- [Work required]:
Count every line in this listing that has "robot". Reply with only the total.

- [Entries shown]:

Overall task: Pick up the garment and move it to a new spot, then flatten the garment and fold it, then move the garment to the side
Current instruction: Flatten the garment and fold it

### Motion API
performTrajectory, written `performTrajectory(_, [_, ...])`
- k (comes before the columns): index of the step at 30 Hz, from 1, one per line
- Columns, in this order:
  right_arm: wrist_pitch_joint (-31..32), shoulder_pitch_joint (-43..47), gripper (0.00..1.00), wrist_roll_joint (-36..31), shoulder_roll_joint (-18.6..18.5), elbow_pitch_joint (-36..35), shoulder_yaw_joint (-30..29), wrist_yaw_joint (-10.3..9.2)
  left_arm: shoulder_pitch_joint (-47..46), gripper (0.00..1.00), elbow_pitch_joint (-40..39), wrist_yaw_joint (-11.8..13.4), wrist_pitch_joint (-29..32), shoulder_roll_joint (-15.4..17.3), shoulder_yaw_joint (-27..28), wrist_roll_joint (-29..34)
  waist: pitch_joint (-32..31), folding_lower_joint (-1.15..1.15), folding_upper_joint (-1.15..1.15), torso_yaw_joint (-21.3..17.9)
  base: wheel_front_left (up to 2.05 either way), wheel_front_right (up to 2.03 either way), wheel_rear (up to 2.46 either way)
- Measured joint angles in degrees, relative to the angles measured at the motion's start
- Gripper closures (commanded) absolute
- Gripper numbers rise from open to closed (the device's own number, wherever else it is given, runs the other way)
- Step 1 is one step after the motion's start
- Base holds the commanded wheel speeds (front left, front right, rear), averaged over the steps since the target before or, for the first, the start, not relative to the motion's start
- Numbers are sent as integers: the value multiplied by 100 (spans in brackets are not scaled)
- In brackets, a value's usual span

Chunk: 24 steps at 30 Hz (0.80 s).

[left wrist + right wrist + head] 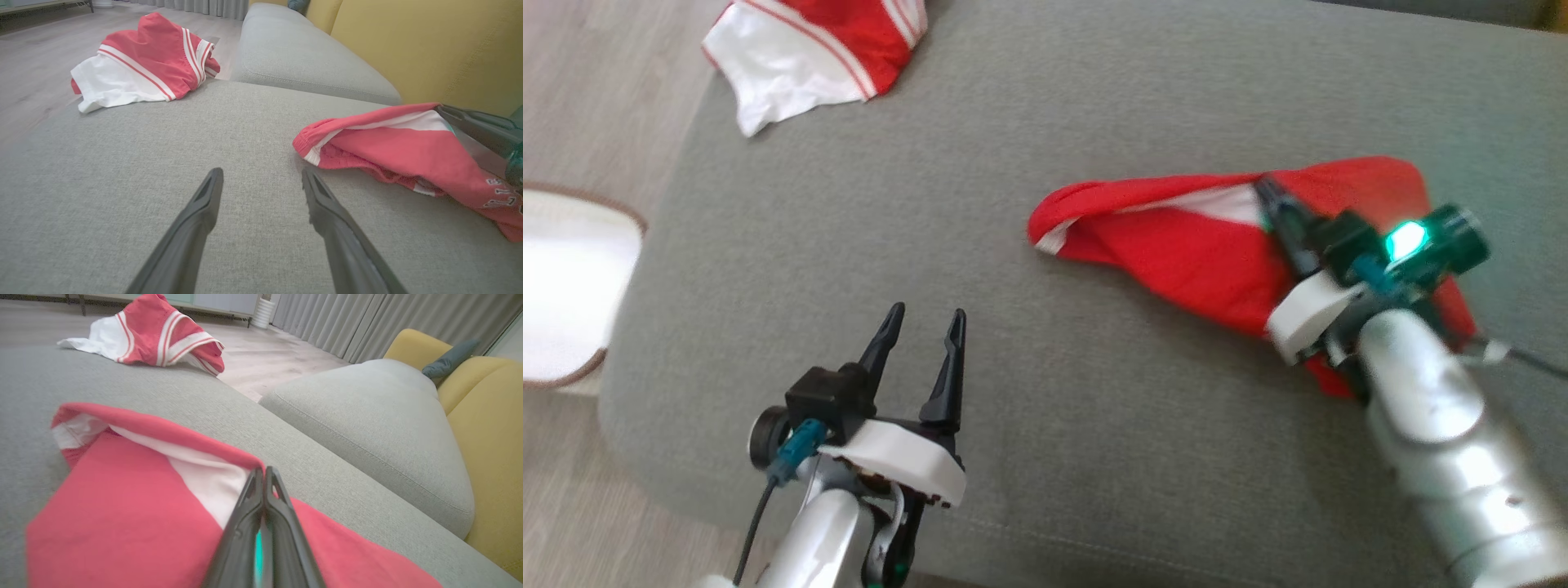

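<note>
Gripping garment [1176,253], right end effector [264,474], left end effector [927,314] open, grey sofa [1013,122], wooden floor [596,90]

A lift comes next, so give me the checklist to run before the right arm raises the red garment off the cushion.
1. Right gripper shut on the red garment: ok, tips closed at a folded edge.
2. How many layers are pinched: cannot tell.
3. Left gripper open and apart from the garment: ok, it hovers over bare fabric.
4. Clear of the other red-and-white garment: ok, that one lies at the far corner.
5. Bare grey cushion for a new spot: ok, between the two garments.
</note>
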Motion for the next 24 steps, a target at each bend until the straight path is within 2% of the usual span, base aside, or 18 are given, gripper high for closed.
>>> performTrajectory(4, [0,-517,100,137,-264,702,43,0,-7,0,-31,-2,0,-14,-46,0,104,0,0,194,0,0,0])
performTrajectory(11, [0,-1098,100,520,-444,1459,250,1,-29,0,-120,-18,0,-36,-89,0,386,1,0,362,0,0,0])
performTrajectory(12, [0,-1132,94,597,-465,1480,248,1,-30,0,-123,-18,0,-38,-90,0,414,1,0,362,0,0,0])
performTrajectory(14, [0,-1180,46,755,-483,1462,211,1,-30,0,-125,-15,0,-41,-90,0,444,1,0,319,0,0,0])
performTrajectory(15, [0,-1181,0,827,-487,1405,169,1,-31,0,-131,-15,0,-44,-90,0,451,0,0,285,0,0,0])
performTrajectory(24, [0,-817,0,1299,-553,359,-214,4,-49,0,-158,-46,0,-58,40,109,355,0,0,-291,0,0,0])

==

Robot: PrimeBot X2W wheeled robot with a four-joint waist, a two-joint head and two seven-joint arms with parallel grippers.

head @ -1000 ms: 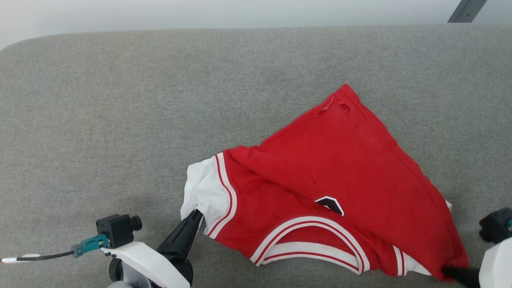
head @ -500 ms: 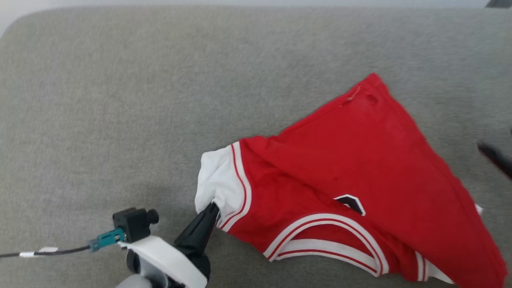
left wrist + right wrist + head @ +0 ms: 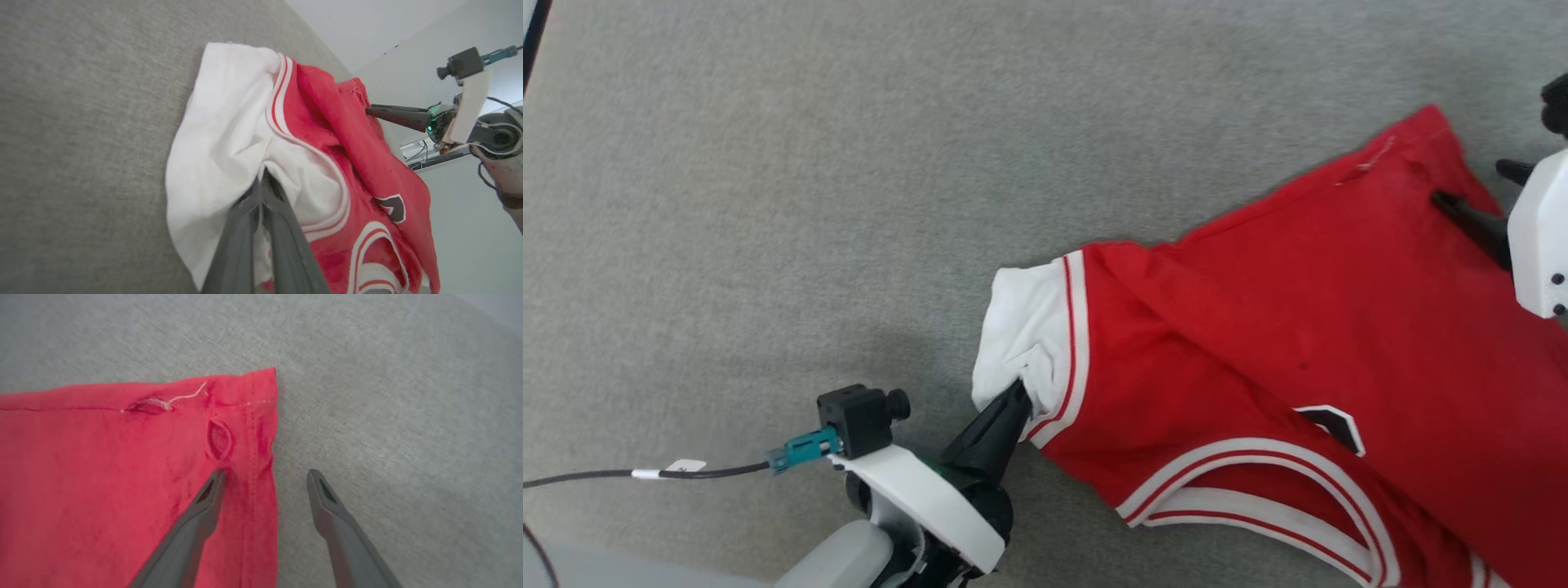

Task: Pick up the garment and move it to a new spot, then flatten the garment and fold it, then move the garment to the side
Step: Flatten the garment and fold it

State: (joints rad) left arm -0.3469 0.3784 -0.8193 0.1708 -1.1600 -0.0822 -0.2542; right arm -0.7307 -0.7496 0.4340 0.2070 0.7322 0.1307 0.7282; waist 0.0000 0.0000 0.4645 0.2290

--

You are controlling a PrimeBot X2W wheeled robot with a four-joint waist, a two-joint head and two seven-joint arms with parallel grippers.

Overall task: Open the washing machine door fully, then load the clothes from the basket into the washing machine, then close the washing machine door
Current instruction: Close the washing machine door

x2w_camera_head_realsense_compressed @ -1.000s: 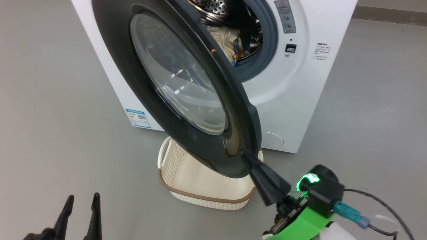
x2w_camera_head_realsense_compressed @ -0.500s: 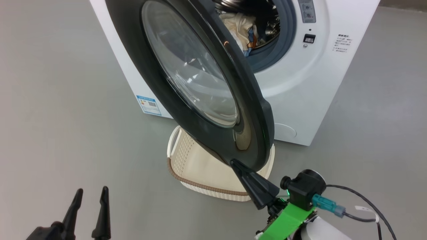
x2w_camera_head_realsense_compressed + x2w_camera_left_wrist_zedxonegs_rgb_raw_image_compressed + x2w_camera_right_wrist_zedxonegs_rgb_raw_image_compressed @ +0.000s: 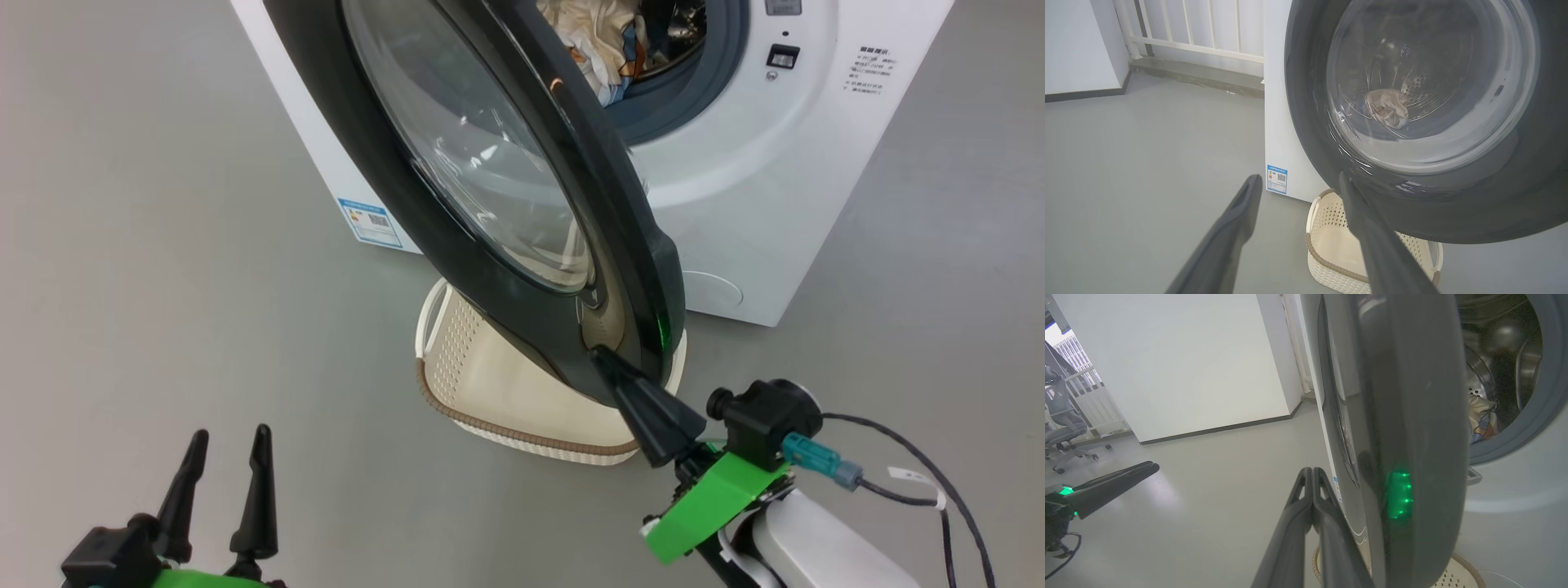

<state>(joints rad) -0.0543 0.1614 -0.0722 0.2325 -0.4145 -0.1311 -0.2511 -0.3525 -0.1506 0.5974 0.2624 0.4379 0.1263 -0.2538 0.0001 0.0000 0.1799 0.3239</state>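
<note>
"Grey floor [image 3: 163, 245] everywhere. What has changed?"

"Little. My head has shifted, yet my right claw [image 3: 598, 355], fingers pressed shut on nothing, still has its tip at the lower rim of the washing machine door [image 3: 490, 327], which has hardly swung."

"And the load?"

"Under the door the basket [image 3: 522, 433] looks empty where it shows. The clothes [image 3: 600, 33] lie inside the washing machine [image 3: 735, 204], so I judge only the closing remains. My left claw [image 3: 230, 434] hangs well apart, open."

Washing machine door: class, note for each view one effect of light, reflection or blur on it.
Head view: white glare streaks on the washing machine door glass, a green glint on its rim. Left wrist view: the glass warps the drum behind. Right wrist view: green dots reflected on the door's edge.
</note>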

- [Output below]:
2